Every line in the listing is to be echoed verbatim.

»»

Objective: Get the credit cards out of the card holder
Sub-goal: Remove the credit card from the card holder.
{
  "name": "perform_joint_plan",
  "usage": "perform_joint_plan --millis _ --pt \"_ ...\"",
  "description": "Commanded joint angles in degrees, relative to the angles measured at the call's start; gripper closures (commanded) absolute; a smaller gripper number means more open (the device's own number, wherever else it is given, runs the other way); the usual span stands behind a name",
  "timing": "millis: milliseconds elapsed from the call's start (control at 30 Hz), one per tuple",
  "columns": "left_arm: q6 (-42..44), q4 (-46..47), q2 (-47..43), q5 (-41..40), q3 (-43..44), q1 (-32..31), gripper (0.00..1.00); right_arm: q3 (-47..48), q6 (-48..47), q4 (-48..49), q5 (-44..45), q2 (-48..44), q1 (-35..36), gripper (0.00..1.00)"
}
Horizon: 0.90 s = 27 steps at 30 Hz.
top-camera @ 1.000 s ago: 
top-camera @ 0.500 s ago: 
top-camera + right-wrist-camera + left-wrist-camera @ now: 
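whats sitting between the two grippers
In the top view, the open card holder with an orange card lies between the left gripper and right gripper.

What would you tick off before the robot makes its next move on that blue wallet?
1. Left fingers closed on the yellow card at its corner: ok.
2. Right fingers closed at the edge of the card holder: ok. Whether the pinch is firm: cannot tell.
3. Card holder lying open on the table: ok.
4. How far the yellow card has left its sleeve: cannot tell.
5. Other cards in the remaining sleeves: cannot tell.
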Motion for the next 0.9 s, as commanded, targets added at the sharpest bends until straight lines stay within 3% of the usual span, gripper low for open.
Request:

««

■ Reply to the task:
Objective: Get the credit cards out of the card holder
Sub-goal: Remove the credit card from the card holder.
{
  "name": "perform_joint_plan",
  "usage": "perform_joint_plan --millis _ --pt \"_ ...\"",
  "description": "Commanded joint angles in degrees, relative to the angles measured at the call's start; gripper closures (commanded) absolute; a smaller gripper number means more open (the device's own number, wherever else it is given, runs the other way); the usual span stands behind a name",
  "timing": "millis: milliseconds elapsed from the call's start (control at 30 Hz), one per tuple",
  "columns": "left_arm: q6 (-42..44), q4 (-46..47), q2 (-47..43), q5 (-41..40), q3 (-43..44), q1 (-32..31), gripper (0.00..1.00); right_arm: q3 (-47..48), q6 (-48..47), q4 (-48..49), q5 (-44..45), q2 (-48..44), q1 (-35..36), gripper (0.00..1.00)"
}
Horizon: 0.90 s = 27 steps at 30 Hz.
top-camera @ 1.000 s ago: 
top-camera @ 0.500 s ago: 
top-camera + right-wrist-camera + left-wrist-camera @ now: 
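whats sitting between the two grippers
In the top view, the open card holder with an orange card lies between the left gripper and right gripper.

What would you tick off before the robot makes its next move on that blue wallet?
1. Left fingers closed on the yellow card at its corner: ok.
2. Right fingers closed at the edge of the card holder: ok. Whether the pinch is firm: cannot tell.
3. Card holder lying open on the table: ok.
4. How far the yellow card has left its sleeve: cannot tell.
5. Other cards in the remaining sleeves: cannot tell.
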Motion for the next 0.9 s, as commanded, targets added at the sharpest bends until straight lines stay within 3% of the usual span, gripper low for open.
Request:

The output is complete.